#### [What is expected]
If a line below includes the string "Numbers", copy it.

#### [Stored data entries]
---

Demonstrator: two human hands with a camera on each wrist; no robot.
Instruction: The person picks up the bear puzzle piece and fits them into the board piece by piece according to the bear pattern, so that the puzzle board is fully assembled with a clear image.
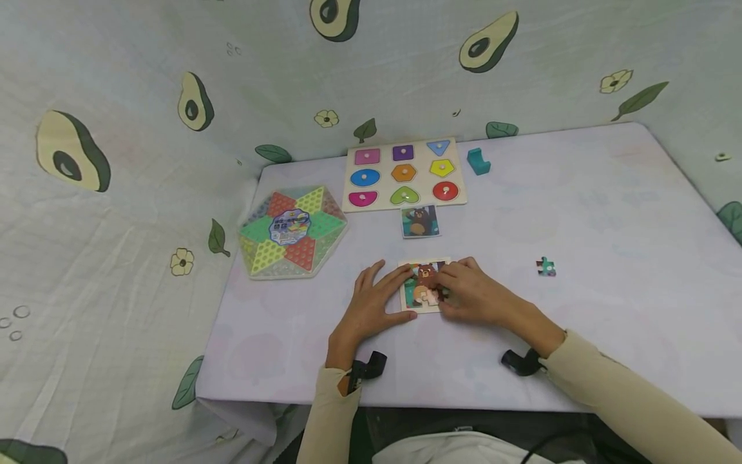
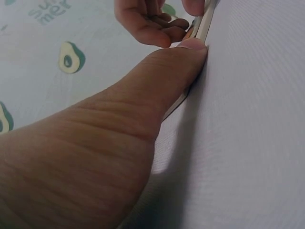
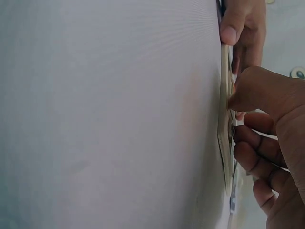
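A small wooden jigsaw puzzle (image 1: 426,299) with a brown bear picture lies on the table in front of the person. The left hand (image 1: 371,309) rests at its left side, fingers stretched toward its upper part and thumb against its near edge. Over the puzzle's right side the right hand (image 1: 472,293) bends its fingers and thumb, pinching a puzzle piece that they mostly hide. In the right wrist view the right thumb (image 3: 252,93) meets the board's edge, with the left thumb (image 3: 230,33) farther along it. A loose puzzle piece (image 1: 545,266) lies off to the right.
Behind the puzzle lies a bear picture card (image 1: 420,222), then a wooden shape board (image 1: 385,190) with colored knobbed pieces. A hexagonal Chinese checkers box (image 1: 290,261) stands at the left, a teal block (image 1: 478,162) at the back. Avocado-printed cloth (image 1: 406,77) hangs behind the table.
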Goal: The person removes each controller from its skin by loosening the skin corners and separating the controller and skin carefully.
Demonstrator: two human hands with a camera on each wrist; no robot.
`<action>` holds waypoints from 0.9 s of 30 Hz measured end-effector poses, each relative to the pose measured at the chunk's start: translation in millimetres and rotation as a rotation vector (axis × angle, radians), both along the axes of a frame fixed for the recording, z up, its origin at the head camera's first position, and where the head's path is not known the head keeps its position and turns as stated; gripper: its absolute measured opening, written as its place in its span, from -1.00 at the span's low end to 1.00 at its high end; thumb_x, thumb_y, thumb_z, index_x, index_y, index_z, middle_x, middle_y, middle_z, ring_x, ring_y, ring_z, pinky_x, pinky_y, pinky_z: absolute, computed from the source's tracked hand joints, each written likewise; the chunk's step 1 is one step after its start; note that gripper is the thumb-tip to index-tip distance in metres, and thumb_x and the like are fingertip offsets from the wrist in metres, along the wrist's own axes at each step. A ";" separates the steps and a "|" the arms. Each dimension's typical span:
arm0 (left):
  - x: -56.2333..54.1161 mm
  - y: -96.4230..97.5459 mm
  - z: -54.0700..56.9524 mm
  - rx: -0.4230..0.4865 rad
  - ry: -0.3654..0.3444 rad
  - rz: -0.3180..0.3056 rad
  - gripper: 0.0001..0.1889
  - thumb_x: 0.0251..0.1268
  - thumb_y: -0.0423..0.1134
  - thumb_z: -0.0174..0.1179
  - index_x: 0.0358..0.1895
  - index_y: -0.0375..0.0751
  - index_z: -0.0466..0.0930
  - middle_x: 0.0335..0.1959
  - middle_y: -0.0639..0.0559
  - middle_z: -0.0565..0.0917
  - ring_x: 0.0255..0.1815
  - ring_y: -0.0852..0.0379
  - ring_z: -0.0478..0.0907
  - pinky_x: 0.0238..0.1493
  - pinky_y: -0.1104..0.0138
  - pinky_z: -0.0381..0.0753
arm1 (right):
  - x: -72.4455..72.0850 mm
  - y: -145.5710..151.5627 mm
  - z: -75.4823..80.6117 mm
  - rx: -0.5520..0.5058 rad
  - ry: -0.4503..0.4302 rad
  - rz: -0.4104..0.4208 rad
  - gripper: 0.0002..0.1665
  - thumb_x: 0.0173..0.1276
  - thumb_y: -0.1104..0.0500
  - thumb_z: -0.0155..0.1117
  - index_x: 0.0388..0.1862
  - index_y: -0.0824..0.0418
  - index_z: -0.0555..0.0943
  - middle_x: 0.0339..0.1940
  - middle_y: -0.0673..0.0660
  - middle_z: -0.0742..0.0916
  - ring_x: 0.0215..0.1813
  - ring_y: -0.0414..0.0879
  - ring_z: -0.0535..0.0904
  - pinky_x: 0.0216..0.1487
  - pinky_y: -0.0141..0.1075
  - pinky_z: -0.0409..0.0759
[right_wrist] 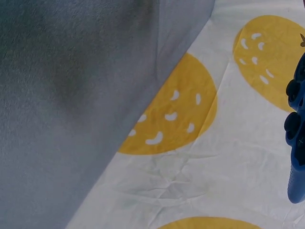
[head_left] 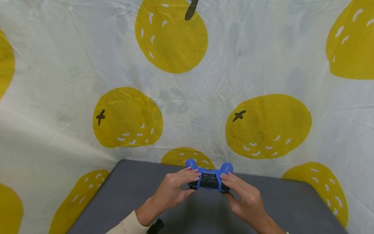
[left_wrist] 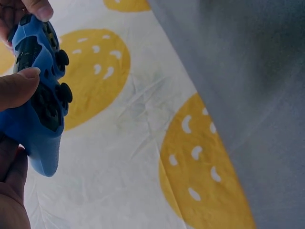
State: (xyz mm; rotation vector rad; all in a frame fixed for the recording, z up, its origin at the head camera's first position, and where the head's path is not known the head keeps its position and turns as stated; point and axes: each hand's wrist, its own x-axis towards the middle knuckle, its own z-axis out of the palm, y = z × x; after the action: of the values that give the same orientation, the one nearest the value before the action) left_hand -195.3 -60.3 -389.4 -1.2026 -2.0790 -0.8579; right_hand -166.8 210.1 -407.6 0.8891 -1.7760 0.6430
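Observation:
A blue game controller [head_left: 208, 179] is held up between both hands over the grey surface, its back with a black label panel towards the head camera and its two handles pointing away. My left hand [head_left: 174, 186] grips one end, fingers over the back and thumb beneath. At the other end my right hand [head_left: 244, 196] holds it the same way. Two black thumbsticks show on the controller [left_wrist: 44, 107] in the left wrist view, with the left thumb [left_wrist: 21, 88] on its edge. Only part of the controller [right_wrist: 297, 179] enters the right wrist view, where the right hand is mostly out of frame.
A dark grey padded surface [head_left: 131, 195] lies below the hands. Behind and beside it hangs a white cloth [head_left: 198, 107] printed with large yellow fruits. A cream sleeve [head_left: 128, 225] and a black wrist-worn piece [head_left: 156, 226] are at the left wrist.

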 end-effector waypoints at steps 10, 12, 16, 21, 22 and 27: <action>-4.9 3.8 -2.8 -0.048 0.017 0.103 -0.50 -0.10 -0.33 0.69 0.03 -0.20 0.82 0.00 0.01 0.85 0.15 0.09 0.77 0.24 0.23 0.69 | -2.0 2.0 0.5 0.072 -0.076 -0.024 -0.51 0.63 -0.08 0.10 -0.01 0.27 0.78 0.02 0.21 0.84 0.09 0.02 0.79 0.38 -0.57 0.46; -6.0 4.6 -5.3 -0.050 0.027 0.112 -0.49 -0.13 -0.34 0.70 0.03 -0.20 0.82 -0.01 0.00 0.85 0.15 0.09 0.77 0.23 0.23 0.69 | -1.6 2.7 -0.7 0.092 -0.108 -0.028 -0.50 0.63 -0.08 0.08 -0.01 0.28 0.77 0.03 0.22 0.84 0.08 0.06 0.79 0.39 -0.58 0.45; -7.7 5.4 -9.2 -0.061 0.042 0.118 -0.48 -0.15 -0.35 0.70 0.02 -0.20 0.82 0.00 -0.01 0.85 0.15 0.08 0.77 0.23 0.23 0.70 | -1.9 3.1 -2.6 0.117 -0.133 -0.064 -0.70 0.51 0.07 0.35 -0.04 0.29 0.78 0.02 0.20 0.84 0.02 0.14 0.81 0.32 -0.54 0.53; -12.1 6.4 -12.3 -0.070 0.065 0.120 -0.47 -0.16 -0.34 0.71 0.02 -0.21 0.82 0.01 -0.03 0.85 0.14 0.06 0.77 0.21 0.23 0.71 | -5.7 0.7 -2.3 0.131 -0.095 -0.136 -0.36 -0.36 0.48 0.72 -0.13 0.28 0.82 -0.05 0.14 0.87 -0.07 0.10 0.84 0.02 -0.34 0.74; -13.3 6.8 -13.5 -0.071 0.069 0.121 -0.47 -0.16 -0.34 0.71 0.02 -0.21 0.82 0.00 -0.03 0.85 0.14 0.06 0.78 0.20 0.23 0.71 | -6.4 0.3 -2.3 0.132 -0.087 -0.147 -0.34 -0.41 0.49 0.74 -0.14 0.27 0.83 -0.06 0.13 0.87 -0.08 0.09 0.84 -0.04 -0.29 0.76; -16.8 7.5 -19.4 -0.080 0.073 0.136 -0.47 -0.16 -0.35 0.71 0.03 -0.20 0.82 0.00 -0.03 0.85 0.15 0.05 0.77 0.19 0.23 0.72 | -8.9 0.4 -3.5 0.147 -0.100 -0.167 -0.36 -0.40 0.48 0.75 -0.17 0.27 0.83 -0.07 0.11 0.88 -0.08 0.07 0.85 -0.13 -0.19 0.77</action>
State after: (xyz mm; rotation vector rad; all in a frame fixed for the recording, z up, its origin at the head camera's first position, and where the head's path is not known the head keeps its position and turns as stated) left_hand -212.1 -52.7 -408.9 -1.1016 -2.1261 -0.6644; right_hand -175.7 210.5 -411.1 0.8076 -1.9831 0.4607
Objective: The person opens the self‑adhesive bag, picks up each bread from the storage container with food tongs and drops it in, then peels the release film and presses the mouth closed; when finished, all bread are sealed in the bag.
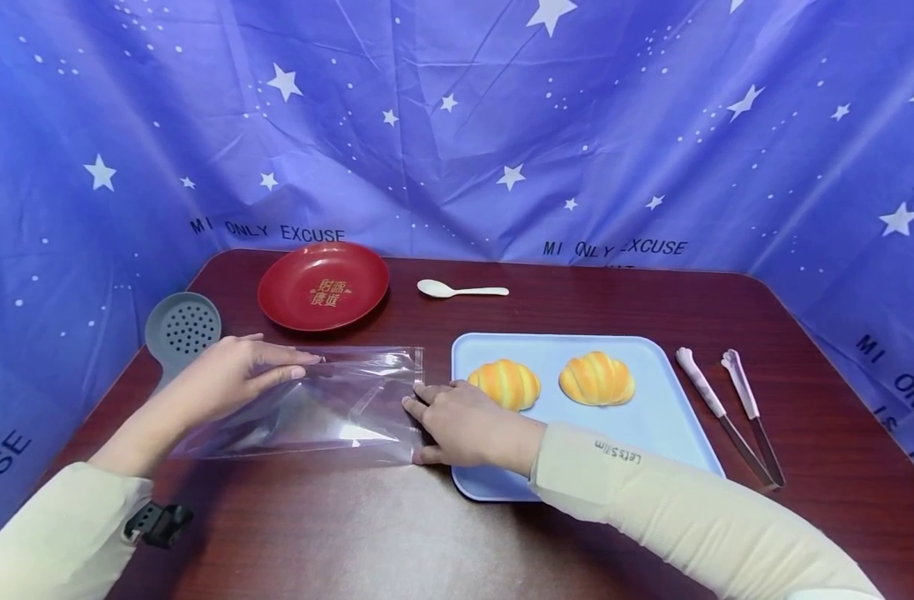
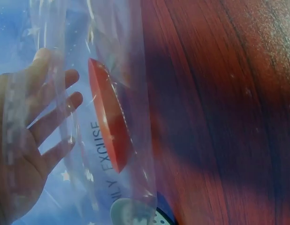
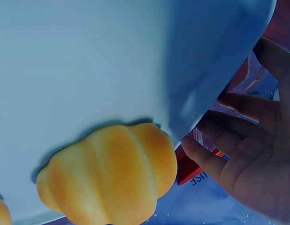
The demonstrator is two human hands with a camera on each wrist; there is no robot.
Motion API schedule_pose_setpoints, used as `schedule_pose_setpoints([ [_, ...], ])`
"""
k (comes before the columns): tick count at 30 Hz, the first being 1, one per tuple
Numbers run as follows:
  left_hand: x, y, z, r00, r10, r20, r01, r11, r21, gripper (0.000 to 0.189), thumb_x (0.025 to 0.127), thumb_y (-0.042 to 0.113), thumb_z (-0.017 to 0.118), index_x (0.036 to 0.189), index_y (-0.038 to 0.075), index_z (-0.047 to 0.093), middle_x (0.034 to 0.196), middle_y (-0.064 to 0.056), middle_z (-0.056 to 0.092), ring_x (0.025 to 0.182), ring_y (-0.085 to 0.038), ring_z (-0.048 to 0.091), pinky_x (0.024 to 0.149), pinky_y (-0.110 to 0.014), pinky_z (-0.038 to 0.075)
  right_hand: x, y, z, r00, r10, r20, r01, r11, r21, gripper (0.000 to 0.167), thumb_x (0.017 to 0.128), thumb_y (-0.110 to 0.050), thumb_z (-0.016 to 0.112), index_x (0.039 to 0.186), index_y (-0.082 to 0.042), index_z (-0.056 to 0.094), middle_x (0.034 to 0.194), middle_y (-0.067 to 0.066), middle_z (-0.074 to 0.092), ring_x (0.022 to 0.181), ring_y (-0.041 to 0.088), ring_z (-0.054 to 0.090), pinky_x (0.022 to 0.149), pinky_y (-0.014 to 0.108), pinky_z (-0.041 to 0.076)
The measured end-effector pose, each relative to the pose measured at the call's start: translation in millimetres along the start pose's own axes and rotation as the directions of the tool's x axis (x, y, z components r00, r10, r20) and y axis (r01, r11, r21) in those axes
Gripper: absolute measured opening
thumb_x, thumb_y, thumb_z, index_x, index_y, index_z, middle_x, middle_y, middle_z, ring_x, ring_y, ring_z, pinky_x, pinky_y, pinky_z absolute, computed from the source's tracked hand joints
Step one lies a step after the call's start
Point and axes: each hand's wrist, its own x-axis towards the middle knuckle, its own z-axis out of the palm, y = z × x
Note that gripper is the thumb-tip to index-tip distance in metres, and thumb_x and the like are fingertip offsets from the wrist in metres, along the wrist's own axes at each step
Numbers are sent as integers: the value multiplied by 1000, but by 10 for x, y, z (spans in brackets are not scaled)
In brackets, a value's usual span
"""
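A clear plastic bag (image 1: 329,408) lies on the table, its film wrinkled and shiny. Over its upper left part reaches my left hand (image 1: 239,375), fingers stretched out and fingertips at the film. In the left wrist view the film passes in front of the left hand (image 2: 37,122), whose fingers are spread. My right hand (image 1: 467,425) rests at the bag's right edge, beside the light blue tray (image 1: 591,450). The right wrist view has the right hand (image 3: 248,145) with extended fingers by the tray's rim. Two croissant-shaped breads (image 1: 505,383) sit on the tray.
A red plate (image 1: 322,304) stands at the back left, near a grey perforated skimmer (image 1: 187,329). A white spoon (image 1: 464,291) lies at the back. Tongs (image 1: 730,417) with pale handle ends lie right of the tray. Blue star-patterned cloth (image 1: 457,150) surrounds the table.
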Motion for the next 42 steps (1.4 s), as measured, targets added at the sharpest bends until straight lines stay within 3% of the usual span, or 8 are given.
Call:
schedule_pose_setpoints([
  [11,17,-2,6,998,55,-36,-55,998,-6,32,86,11,81,118,12,78,111,-6,76,109,-32,70,105,-68,37,-74,147,-32,993,-80,-83,79,997,-16,67,97,-51,64,149,-11,52,147,12,55,132,24,56,105,43,47],
  [26,6,-38,44,996,72,-57,-73,997,-15,30,85,14,82,115,15,79,109,-4,77,108,-31,71,102,-67,40,-365,386,-86,955,-108,-276,146,982,121,56,95,-35,73,143,-10,59,143,14,59,129,27,58,100,47,50],
  [32,-1,-45,60,995,77,-67,-78,997,-9,30,84,13,83,114,15,80,108,-3,77,107,-29,71,101,-66,42,-557,542,-123,935,-55,-350,128,974,189,51,95,-33,72,139,-9,63,141,14,60,126,30,60,102,48,50],
  [42,-5,-45,81,984,127,-123,-128,992,-1,33,79,9,85,111,17,81,104,2,78,102,-25,73,98,-66,44,-993,851,-167,887,125,-444,43,936,349,51,94,-29,75,138,-7,63,140,12,60,112,30,67,93,50,54],
])
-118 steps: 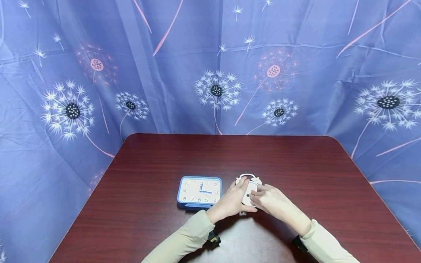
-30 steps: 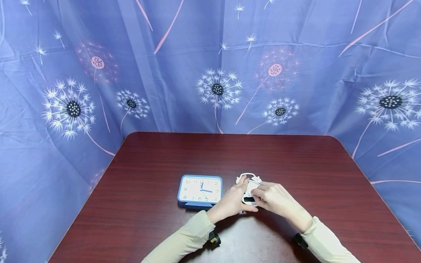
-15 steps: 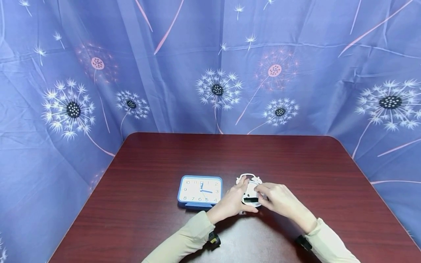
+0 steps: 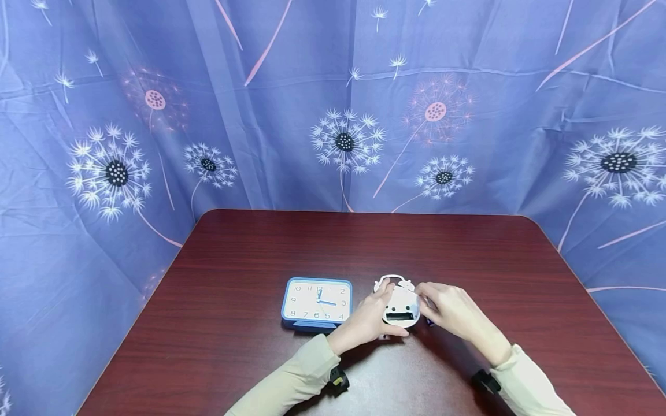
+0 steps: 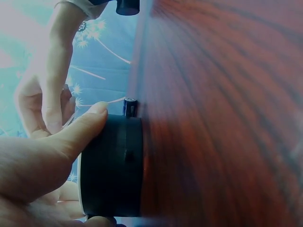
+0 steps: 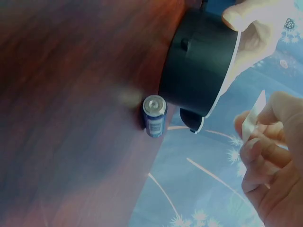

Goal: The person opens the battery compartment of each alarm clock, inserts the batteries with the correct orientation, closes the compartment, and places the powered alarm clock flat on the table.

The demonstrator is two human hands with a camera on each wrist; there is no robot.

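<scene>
A white twin-bell alarm clock [image 4: 402, 299] lies with its white back up and its black side against the tabletop. My left hand [image 4: 370, 315] grips it by the rim, thumb at the near edge. In its back a dark battery compartment [image 4: 399, 316] gapes uncovered. Just to the right of the clock, my right hand [image 4: 454, 309] is raised; in the right wrist view its fingers pinch a thin white battery cover [image 6: 254, 118]. A dark blue battery [image 6: 155, 117] lies on the table close beside the clock, partly under the right hand in the head view.
A blue rectangular alarm clock [image 4: 316, 301] stands left of the left hand, its dial facing up toward me. Both are on a dark red wooden table [image 4: 260, 248]. A blue dandelion-print curtain [image 4: 281, 144] hangs behind and at the sides.
The right hand has lifted the battery cover off the white clock's back and moved right with it, baring the compartment. The left hand and the clock have stayed in place.
</scene>
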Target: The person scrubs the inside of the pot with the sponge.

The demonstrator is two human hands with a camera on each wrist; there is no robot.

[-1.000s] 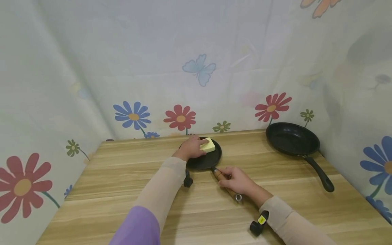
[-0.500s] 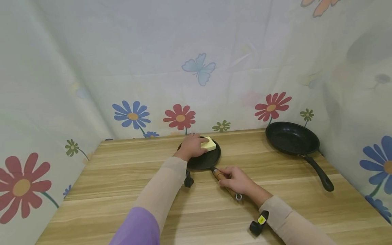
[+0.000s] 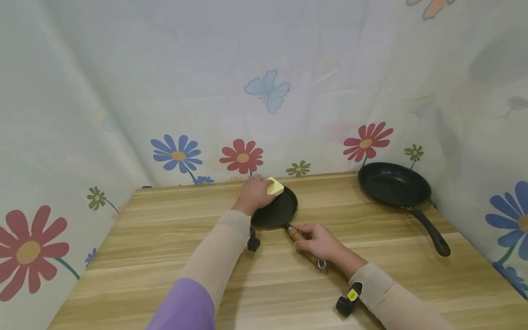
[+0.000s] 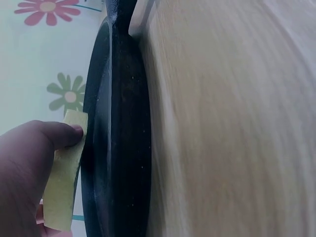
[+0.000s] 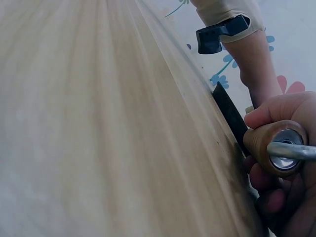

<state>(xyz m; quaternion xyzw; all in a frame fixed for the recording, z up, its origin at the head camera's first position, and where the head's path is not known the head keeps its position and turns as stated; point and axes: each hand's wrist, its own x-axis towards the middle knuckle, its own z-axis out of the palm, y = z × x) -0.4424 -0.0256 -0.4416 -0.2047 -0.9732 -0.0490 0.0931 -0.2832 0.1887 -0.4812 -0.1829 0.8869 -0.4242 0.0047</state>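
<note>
A small flat black pan (image 3: 277, 211) with a wooden handle (image 3: 310, 259) is at the middle of the table. My left hand (image 3: 253, 195) pinches a pale yellow sponge (image 3: 275, 187) at the pan's far side. In the left wrist view the thumb presses one face of the sponge (image 4: 64, 177), whose edge is against the pan (image 4: 131, 148) or just above it; I cannot tell which. My right hand (image 3: 321, 242) grips the wooden handle. The right wrist view shows fingers curled round that handle (image 5: 266, 140), its metal hanging ring towards the camera.
A larger, deeper black frying pan (image 3: 393, 185) stands at the table's back right, its black handle (image 3: 431, 233) pointing towards the front right. The wooden table (image 3: 165, 238) ends at a flower-printed curtain (image 3: 198, 91) behind and at both sides.
My left hand has slid the sponge away from me and slightly left, towards the pan's far rim. The right hand and the pan have hardly moved.
</note>
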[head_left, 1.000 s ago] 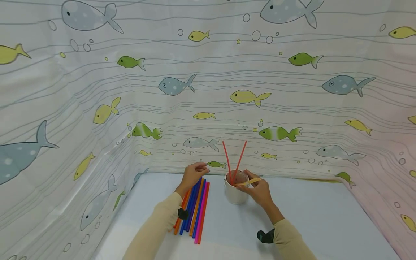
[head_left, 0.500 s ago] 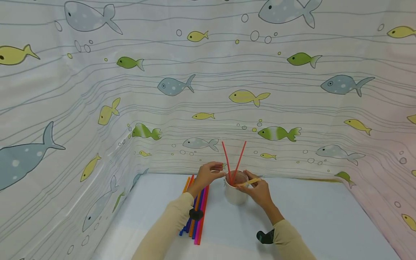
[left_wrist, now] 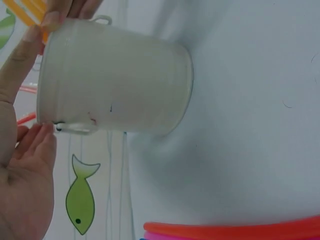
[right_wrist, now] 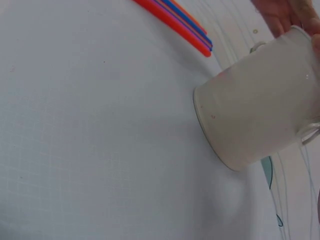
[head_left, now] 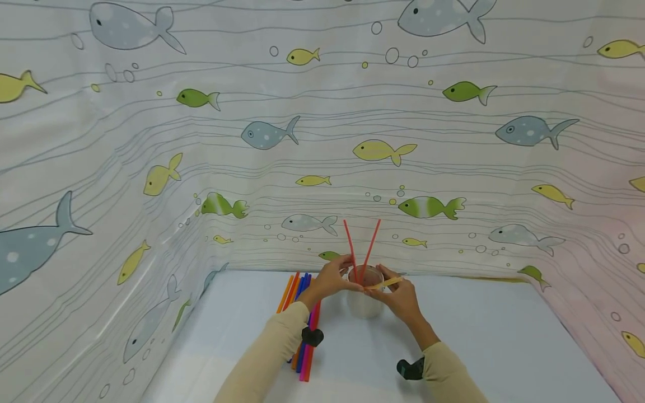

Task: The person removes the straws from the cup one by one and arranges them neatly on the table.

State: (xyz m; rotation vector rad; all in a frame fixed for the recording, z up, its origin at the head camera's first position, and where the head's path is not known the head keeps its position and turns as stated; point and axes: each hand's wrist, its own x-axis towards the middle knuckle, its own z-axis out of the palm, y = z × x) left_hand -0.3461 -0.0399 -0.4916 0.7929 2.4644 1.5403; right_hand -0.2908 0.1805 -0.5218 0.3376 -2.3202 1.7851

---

#### [Completed exercise]
Numbers run as follows:
Numbers are sent as integers: the value multiplied by 1000, but by 10 for x, y, z (spans in brackets are not scaled)

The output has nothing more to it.